━━ Available data ━━
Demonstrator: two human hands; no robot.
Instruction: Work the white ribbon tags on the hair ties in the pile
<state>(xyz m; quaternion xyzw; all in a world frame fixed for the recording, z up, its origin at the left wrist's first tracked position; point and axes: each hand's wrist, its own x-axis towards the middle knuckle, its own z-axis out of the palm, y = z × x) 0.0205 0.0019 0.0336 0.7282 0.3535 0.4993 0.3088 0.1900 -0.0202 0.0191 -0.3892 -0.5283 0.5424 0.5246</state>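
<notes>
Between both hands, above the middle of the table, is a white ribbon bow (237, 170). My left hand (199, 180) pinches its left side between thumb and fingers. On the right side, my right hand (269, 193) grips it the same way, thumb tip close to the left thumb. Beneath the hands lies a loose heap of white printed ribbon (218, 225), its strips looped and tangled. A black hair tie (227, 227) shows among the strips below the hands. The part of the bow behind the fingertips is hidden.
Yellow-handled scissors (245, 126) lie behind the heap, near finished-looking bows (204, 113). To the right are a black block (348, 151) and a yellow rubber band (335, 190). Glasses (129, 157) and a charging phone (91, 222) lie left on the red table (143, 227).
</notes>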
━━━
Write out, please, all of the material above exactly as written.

Demonstrator: two human hands; no robot.
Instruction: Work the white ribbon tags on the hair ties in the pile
<state>(xyz m; quaternion xyzw; all in a world frame fixed for the recording, z up, its origin at the left wrist's first tracked position; point and axes: each hand's wrist, its own x-axis towards the middle knuckle, its own z-axis out of the palm, y = z × x) 0.0205 0.0019 0.0336 0.7282 0.3535 0.4993 0.3088 0.1900 -0.0202 0.0191 -0.3892 -0.5283 0.5424 0.5246</state>
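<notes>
Between both hands, above the middle of the table, is a white ribbon bow (237, 170). My left hand (199, 180) pinches its left side between thumb and fingers. On the right side, my right hand (269, 193) grips it the same way, thumb tip close to the left thumb. Beneath the hands lies a loose heap of white printed ribbon (218, 225), its strips looped and tangled. A black hair tie (227, 227) shows among the strips below the hands. The part of the bow behind the fingertips is hidden.
Yellow-handled scissors (245, 126) lie behind the heap, near finished-looking bows (204, 113). To the right are a black block (348, 151) and a yellow rubber band (335, 190). Glasses (129, 157) and a charging phone (91, 222) lie left on the red table (143, 227).
</notes>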

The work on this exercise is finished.